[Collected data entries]

□ □ □

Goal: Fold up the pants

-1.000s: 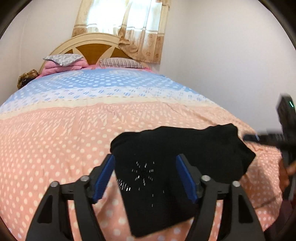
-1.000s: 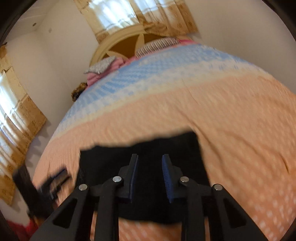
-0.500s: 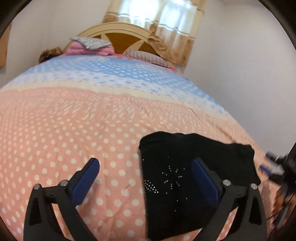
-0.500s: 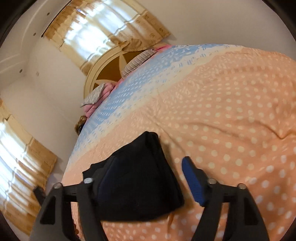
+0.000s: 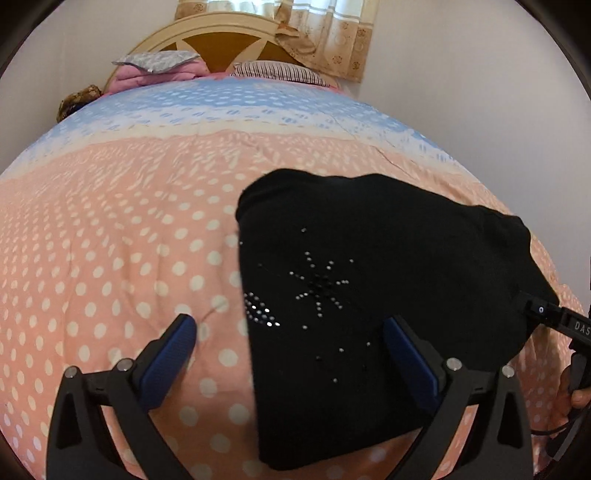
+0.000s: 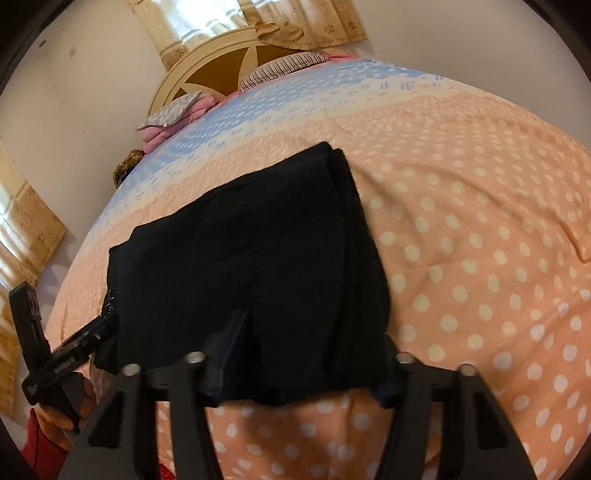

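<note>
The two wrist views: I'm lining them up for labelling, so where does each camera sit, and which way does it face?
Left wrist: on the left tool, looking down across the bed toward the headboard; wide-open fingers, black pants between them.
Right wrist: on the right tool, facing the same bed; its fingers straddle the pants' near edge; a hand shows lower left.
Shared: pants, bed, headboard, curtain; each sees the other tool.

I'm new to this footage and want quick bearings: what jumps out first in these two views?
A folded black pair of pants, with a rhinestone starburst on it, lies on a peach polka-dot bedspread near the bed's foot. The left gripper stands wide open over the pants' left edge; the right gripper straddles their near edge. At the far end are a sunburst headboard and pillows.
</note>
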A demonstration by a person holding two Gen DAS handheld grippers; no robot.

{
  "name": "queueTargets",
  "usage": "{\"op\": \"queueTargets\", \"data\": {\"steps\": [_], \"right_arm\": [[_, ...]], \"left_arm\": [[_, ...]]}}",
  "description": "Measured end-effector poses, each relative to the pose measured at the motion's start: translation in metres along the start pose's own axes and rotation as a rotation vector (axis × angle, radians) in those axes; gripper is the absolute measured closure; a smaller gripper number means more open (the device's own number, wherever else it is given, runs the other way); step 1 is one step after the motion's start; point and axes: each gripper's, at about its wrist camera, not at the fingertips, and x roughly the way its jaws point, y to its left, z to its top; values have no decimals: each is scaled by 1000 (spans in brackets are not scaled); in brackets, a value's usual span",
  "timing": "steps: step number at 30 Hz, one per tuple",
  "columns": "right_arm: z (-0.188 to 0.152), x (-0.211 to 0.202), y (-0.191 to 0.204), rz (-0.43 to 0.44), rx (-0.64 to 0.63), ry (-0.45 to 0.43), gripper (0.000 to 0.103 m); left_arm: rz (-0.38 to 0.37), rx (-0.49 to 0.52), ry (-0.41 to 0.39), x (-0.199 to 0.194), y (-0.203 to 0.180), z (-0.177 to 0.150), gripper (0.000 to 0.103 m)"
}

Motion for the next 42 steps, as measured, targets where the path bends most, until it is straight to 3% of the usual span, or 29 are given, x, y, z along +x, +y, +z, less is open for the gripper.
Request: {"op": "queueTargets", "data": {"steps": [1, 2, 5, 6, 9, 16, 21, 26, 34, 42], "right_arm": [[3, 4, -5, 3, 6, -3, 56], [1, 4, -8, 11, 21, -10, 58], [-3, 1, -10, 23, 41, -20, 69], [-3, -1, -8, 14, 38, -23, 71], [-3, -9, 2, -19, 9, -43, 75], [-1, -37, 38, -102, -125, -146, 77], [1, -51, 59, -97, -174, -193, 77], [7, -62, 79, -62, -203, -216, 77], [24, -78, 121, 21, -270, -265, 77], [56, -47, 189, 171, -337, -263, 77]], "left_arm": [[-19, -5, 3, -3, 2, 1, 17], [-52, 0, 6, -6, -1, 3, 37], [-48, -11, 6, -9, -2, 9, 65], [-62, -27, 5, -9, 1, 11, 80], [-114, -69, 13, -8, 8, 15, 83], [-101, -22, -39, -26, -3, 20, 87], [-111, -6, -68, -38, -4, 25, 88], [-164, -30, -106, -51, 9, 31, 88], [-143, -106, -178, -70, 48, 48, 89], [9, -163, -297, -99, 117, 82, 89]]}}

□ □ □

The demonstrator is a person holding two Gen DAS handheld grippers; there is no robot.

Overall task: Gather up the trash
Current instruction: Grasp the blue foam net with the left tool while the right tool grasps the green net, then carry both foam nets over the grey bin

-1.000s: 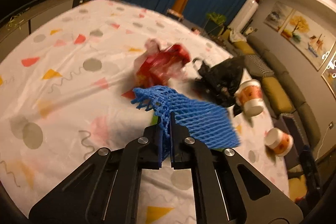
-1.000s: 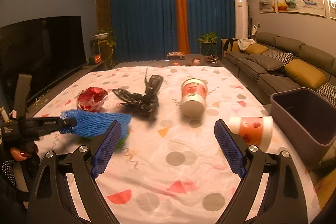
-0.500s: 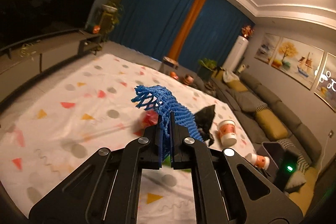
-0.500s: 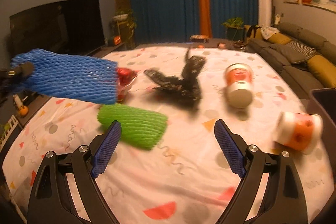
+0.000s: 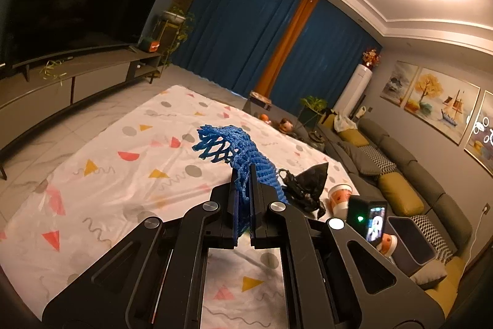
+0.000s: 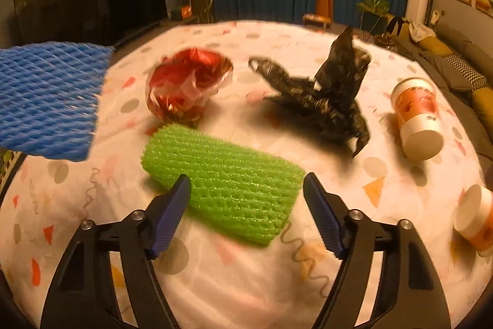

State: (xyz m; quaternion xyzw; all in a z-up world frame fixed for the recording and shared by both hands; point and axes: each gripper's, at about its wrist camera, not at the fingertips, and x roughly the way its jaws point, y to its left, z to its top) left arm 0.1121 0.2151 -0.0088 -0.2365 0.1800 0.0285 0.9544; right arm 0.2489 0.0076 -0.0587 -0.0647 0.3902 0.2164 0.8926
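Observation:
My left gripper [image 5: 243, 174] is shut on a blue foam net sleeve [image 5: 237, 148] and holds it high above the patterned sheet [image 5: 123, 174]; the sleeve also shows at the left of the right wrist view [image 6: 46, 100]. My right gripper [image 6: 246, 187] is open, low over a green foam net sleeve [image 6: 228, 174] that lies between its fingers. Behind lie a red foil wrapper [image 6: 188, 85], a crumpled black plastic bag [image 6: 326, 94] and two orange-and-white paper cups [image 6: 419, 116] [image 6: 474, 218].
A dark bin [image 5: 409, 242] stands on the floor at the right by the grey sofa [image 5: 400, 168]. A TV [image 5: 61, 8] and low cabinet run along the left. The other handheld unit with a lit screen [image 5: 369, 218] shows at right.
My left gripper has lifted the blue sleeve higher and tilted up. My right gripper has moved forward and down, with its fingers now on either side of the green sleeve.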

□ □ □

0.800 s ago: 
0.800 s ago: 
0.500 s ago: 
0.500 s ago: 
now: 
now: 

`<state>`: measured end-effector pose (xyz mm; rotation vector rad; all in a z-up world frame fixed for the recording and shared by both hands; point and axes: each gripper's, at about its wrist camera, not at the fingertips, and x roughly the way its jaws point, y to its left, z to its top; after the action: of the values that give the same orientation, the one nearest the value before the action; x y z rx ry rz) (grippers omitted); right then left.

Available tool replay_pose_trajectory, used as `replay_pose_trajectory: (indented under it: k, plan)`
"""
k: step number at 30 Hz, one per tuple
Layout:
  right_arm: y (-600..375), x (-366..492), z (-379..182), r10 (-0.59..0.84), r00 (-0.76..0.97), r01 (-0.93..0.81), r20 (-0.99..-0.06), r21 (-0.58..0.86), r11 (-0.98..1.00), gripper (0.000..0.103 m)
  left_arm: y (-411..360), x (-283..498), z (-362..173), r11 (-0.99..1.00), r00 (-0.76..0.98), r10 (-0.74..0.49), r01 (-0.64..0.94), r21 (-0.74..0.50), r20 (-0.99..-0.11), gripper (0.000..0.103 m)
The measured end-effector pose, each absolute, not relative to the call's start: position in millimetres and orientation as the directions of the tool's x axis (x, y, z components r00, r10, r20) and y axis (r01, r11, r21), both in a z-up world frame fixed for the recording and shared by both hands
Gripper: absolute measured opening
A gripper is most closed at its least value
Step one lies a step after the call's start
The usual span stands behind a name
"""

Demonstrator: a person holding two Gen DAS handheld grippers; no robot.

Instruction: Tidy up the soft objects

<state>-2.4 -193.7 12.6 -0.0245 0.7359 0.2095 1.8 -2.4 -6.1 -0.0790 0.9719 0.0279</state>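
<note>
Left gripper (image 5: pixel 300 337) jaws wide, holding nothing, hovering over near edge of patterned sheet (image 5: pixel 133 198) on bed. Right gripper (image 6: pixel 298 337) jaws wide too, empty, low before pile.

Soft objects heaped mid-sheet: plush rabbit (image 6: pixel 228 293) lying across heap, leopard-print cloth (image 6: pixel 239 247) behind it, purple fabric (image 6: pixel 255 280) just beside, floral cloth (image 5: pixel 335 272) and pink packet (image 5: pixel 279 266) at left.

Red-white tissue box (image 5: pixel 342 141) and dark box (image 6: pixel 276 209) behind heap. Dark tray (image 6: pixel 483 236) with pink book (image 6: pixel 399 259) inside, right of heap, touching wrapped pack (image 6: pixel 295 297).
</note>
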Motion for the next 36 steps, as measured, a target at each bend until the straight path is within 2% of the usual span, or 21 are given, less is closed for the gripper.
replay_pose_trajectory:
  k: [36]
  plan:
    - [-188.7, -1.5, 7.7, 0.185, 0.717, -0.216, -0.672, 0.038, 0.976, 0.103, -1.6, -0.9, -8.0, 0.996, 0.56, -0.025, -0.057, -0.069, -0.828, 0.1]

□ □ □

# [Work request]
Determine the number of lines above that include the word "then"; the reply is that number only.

# [Problem solution]
2